> **WHAT THE EXERCISE ASKS**:
When a line below holds the string "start", show that line.

[Data extracted from a collection]
= Beginning of Section =

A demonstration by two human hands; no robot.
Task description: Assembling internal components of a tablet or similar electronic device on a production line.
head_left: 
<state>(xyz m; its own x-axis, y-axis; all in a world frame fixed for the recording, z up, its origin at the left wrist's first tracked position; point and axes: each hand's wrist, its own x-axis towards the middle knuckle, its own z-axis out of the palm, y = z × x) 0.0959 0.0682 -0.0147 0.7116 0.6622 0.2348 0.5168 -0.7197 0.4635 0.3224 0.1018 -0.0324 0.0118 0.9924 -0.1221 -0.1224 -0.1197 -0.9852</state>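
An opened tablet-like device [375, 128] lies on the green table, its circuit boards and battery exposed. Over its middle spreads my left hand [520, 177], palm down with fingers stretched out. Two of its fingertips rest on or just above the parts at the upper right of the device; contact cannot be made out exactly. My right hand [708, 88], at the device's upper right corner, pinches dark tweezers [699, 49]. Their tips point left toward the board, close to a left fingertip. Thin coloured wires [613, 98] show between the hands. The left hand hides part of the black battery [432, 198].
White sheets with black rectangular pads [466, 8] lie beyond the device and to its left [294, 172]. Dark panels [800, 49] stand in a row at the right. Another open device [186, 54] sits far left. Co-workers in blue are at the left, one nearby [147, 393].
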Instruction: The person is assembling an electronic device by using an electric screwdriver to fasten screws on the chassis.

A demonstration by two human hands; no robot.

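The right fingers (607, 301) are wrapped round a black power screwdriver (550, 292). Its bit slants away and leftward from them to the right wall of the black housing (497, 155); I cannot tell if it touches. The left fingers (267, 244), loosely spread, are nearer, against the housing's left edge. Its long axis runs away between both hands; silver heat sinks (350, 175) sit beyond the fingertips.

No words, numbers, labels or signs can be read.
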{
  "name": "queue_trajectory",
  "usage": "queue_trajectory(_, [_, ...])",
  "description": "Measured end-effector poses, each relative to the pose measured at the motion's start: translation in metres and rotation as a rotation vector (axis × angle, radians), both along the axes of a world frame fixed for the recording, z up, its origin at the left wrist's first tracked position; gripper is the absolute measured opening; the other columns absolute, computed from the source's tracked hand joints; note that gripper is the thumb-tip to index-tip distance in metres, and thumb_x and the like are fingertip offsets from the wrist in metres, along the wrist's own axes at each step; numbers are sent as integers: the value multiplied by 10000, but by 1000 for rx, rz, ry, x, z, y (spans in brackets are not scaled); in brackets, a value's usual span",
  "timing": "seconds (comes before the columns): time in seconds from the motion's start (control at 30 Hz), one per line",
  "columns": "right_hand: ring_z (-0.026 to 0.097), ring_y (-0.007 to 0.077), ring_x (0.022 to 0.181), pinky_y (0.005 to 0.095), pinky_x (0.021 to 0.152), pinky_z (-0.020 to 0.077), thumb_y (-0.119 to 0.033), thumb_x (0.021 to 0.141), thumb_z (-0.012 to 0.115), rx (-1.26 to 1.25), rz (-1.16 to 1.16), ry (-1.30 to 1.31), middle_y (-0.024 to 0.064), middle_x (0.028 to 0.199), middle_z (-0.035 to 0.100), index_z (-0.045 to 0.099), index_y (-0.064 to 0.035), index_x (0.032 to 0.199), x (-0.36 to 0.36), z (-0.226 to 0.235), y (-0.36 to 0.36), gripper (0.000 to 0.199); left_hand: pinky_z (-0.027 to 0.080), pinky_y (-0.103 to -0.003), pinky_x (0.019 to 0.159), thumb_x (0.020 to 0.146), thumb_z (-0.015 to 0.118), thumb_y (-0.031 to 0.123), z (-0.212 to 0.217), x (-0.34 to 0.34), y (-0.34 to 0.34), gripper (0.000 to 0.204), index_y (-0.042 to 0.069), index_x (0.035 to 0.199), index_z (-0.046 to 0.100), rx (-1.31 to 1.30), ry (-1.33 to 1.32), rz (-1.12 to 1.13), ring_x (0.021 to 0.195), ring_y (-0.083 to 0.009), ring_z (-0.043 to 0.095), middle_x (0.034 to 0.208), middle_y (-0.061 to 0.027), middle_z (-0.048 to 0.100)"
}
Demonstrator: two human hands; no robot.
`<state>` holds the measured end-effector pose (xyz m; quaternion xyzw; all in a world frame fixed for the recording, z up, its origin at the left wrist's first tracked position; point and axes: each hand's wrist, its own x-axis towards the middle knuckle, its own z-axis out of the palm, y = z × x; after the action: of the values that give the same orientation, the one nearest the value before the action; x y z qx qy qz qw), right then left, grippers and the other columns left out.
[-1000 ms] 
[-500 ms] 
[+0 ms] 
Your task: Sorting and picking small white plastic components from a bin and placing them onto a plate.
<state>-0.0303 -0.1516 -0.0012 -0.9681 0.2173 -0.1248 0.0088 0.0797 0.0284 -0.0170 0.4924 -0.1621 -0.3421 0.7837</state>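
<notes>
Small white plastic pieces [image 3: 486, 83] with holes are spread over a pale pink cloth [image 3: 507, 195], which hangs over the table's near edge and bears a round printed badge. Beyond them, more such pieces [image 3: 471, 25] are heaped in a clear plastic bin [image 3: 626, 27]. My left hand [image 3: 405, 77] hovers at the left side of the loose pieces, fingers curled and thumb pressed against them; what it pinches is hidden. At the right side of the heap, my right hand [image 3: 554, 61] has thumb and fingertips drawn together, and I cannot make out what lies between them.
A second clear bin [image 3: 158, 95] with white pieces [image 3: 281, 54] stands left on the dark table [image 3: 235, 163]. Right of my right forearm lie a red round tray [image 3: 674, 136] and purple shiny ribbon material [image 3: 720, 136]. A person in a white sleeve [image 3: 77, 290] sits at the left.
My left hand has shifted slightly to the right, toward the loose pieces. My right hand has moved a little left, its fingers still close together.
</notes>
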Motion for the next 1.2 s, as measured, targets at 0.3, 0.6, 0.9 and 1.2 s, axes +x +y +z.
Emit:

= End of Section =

> **ANSWER AREA**:
  "description": "Measured end-effector poses, each relative to the pose measured at the motion's start: translation in metres and rotation as a rotation vector (axis × angle, radians), both along the axes of a world frame fixed for the recording, z up, its origin at the left wrist's first tracked position; gripper is the absolute measured opening; the other columns absolute, computed from the source's tracked hand joints; note that gripper is the thumb-tip to index-tip distance in metres, and thumb_x and the like are fingertip offsets from the wrist in metres, along the wrist's own axes at each step; numbers are sent as integers: the value multiplied by 10000, but by 1000 for rx, rz, ry, x, z, y (spans in brackets are not scaled); in brackets, a value's usual span",
  "timing": "seconds (comes before the columns): time in seconds from the motion's start (control at 30 Hz), one per line",

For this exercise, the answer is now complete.